Filing Motion to Reinstate Before Dismissal of the Case

In Arguelles v. Kaplan, 736 S.W.2d 782, 785 (Tex. App.--Corpus Christi 1987, pet.ref'd n.r.e) the court treated the motion to reinstate, filed before dismissal was scheduled, as a motion to retain. However, the point of error in Arguelles addressed only the trial court's decision not to dismiss after giving notice of its intention to dismiss. The Arguelles court did not address the interpretation of the motion. Instead, it merely held that, "the dismissal or refusal to dismiss an action for want of prosecution is directed to the sound discretion of the trial judge, and his action will be reversed only upon a showing of an abuse of such discretion." Id.
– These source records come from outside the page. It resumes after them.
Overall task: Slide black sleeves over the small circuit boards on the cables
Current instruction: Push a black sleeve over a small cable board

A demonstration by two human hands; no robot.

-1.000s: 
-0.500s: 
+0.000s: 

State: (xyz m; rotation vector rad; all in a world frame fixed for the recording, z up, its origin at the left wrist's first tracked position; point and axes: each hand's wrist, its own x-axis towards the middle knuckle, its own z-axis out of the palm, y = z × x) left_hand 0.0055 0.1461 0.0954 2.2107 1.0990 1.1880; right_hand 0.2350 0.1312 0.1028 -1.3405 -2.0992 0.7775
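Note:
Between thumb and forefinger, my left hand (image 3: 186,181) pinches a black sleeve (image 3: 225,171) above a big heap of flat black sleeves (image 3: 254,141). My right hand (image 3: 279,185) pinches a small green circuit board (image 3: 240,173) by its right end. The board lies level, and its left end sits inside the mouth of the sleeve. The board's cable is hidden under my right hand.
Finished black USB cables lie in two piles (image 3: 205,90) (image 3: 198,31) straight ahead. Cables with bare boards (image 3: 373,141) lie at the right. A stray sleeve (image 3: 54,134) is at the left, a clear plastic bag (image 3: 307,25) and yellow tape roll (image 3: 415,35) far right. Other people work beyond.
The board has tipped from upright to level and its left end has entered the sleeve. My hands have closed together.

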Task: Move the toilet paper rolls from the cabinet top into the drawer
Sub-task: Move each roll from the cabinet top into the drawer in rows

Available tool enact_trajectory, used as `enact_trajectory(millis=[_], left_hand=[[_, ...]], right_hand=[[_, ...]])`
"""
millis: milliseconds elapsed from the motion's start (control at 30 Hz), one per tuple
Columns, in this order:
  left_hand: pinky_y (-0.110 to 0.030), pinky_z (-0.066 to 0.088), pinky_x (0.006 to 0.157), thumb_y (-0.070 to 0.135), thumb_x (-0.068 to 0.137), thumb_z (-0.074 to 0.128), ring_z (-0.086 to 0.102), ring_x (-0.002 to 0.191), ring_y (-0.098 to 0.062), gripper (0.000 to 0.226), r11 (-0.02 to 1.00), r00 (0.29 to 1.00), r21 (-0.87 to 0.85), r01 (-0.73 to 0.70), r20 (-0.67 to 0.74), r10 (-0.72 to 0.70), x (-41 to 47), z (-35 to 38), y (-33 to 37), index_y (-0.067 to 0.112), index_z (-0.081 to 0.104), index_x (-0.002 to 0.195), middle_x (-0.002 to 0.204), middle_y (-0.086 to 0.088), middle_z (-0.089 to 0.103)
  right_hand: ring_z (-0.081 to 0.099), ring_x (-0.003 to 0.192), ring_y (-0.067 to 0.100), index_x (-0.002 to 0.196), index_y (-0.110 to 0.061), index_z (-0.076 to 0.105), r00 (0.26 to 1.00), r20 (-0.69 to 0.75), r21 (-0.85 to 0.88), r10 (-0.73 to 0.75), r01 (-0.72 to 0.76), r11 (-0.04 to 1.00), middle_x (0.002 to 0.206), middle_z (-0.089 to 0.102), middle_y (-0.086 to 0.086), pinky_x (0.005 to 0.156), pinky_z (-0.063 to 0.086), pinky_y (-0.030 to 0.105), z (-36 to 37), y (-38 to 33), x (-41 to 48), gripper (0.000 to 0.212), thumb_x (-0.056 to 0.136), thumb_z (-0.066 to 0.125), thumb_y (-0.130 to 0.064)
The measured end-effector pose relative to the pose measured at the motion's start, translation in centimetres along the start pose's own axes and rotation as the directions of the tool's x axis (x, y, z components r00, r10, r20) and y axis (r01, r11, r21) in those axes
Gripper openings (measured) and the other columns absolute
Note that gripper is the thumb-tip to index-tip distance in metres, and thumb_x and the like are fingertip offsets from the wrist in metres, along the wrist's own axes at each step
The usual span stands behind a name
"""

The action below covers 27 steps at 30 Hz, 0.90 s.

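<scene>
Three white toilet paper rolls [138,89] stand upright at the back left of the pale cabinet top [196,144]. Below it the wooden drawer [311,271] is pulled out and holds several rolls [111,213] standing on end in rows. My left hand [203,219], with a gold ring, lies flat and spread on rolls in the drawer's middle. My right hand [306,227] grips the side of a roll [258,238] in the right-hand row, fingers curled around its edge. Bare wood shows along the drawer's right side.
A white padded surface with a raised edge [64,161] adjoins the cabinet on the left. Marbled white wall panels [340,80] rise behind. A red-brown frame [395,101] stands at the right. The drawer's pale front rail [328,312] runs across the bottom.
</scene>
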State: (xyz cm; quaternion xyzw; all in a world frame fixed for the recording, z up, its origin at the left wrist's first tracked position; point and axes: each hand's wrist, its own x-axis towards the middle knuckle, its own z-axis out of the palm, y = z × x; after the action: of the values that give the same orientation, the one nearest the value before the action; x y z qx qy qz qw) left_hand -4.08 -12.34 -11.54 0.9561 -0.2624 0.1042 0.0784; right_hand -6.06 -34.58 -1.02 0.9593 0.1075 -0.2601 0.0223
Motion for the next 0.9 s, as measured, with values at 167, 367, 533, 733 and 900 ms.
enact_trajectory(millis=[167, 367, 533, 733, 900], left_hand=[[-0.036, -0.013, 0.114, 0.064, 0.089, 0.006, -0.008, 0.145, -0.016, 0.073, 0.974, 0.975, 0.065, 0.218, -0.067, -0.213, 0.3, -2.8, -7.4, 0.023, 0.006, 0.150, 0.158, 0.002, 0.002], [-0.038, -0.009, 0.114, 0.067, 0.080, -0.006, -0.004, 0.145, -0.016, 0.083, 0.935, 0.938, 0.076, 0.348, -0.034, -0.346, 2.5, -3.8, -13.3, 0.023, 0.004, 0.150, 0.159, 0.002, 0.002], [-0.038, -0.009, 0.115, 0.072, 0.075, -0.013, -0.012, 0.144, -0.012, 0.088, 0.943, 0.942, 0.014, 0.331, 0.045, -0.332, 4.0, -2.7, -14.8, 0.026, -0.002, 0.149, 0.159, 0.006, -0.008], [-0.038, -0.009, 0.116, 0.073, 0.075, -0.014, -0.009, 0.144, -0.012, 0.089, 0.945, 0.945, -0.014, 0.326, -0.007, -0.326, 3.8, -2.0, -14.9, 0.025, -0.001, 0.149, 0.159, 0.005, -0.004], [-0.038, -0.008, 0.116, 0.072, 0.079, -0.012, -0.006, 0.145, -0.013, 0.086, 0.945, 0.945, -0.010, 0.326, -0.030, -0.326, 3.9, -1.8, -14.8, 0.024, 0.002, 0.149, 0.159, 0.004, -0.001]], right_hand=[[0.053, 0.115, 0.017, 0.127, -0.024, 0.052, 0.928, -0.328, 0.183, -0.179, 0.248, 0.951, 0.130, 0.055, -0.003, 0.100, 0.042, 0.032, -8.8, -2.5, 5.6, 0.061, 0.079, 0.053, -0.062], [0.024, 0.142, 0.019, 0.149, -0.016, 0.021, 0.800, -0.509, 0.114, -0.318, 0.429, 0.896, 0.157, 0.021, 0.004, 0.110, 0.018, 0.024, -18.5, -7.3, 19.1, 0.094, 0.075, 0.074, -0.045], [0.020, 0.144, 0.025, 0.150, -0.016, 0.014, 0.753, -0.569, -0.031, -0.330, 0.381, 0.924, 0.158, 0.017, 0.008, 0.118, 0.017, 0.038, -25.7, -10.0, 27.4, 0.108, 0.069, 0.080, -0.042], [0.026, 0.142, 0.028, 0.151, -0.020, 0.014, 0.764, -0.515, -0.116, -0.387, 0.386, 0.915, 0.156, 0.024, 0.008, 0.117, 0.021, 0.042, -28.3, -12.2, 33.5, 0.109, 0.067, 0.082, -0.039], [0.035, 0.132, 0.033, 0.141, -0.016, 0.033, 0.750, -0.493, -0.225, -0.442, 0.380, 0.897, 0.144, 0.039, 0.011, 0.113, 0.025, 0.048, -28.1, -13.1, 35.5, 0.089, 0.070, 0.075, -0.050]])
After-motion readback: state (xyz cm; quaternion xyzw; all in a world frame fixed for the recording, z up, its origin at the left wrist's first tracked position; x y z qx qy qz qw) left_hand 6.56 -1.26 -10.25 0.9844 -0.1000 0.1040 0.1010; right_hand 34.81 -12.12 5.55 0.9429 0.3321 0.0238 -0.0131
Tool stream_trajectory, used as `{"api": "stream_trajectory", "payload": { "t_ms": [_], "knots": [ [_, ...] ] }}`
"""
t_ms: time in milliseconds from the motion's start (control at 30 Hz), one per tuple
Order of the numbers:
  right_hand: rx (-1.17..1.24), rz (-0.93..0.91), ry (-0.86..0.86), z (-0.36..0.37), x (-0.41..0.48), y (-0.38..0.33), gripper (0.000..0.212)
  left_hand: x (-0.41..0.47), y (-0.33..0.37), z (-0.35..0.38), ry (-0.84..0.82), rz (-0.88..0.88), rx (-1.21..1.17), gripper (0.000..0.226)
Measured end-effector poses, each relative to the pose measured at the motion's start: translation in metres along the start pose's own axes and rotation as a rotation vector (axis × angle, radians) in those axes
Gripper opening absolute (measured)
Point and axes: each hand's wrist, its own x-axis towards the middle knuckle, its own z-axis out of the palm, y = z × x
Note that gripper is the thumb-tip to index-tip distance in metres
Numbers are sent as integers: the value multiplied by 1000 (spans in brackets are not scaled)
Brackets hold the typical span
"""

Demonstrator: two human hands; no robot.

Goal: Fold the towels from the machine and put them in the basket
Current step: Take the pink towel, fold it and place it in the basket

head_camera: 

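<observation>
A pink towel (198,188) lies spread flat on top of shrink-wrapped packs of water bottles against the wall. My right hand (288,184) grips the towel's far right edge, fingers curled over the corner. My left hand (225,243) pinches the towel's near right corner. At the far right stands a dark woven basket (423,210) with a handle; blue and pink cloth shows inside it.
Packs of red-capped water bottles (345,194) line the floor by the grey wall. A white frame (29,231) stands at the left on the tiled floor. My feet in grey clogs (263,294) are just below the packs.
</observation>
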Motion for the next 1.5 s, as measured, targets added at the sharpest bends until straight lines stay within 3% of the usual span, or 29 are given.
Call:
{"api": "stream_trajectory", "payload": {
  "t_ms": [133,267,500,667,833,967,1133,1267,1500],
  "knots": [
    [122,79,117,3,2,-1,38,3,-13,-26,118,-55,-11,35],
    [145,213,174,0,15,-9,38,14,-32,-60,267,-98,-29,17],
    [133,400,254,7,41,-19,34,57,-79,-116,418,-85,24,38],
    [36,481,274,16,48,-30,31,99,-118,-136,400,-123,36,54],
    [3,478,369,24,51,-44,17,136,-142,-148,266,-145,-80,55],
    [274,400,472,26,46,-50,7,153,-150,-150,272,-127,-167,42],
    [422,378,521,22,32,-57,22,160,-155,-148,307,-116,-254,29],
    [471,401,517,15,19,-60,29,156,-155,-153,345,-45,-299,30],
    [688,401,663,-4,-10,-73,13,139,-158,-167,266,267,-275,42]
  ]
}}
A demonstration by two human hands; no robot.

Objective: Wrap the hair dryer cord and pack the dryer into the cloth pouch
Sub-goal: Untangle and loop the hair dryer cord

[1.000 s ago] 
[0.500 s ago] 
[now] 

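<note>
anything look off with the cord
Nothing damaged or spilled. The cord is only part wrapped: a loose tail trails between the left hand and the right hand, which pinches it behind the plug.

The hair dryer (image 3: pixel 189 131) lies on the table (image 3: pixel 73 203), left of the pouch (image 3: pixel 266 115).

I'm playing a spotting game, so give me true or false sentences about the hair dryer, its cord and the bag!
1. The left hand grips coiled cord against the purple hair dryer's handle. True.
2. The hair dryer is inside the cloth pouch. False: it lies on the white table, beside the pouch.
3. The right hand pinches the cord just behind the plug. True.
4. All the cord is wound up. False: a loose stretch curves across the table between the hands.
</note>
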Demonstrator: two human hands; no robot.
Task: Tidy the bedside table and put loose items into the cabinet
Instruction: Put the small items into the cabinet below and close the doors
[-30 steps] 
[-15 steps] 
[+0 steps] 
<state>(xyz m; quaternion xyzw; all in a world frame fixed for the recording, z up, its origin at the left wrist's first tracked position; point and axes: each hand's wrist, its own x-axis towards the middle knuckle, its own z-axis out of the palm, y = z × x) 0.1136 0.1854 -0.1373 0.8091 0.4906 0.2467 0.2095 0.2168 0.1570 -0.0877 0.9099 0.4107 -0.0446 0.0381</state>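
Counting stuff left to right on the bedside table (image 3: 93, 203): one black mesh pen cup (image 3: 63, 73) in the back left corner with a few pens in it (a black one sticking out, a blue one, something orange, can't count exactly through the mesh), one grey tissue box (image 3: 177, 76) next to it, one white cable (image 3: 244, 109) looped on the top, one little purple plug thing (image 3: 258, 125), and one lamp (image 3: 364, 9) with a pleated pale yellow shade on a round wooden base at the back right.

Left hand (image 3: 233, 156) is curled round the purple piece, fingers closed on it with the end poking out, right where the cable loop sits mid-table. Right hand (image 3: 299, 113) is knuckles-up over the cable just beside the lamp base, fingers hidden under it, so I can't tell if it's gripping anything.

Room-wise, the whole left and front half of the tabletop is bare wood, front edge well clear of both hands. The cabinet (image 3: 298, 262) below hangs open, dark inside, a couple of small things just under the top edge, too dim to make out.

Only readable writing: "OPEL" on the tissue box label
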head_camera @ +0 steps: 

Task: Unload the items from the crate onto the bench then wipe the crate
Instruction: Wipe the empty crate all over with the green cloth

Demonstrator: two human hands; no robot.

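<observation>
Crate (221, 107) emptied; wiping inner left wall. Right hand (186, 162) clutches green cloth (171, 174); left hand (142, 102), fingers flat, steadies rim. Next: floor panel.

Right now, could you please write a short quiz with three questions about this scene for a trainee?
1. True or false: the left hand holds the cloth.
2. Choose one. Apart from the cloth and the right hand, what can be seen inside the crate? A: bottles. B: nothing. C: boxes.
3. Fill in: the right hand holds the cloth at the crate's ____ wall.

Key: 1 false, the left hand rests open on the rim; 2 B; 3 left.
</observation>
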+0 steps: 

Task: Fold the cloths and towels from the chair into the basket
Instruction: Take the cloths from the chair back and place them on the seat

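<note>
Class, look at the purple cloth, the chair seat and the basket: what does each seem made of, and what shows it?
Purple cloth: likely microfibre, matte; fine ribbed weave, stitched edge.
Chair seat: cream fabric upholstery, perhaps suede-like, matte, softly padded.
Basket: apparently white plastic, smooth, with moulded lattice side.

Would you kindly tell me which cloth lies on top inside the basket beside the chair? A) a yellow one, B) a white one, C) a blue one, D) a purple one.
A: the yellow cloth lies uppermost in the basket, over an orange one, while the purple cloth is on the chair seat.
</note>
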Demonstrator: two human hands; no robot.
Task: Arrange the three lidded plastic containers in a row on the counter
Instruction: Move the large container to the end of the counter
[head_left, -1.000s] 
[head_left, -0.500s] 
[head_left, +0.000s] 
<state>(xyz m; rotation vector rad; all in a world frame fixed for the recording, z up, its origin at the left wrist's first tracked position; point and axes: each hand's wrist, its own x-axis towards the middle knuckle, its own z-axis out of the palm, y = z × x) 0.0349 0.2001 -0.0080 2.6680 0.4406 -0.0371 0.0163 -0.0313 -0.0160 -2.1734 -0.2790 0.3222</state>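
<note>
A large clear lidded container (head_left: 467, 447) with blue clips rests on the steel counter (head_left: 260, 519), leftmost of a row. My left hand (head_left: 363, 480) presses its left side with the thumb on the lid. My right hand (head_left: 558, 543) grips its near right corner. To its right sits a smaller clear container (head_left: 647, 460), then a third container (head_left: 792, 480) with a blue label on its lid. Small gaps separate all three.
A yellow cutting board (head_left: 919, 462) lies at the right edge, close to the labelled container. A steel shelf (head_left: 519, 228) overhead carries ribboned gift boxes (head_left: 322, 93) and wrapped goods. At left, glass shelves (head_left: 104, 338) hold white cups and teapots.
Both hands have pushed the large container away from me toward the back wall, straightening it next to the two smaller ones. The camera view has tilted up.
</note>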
Under that standard, the trial court did not need a motion to retain or a hearing to retain the case on the docket. Rule 165a(3) provides that "a motion to reinstate shall set forth the grounds therefor and be verified by the movant or his attorney." TEX. R. CIV. P. 165a(3). The rule does not dictate the specific grounds the party should plead in the motion, nor does it require the motion to specifically state that the failure to respond was not intentional. See Gaylor v. Fluker, 843 S.W.2d 234, 236 (Tex. App.--Houston [14th Dist.] 1992, no writ). It is clear, however, that when a party files a motion to reinstate, the court must determine this issue at the hearing on reinstatement. See id.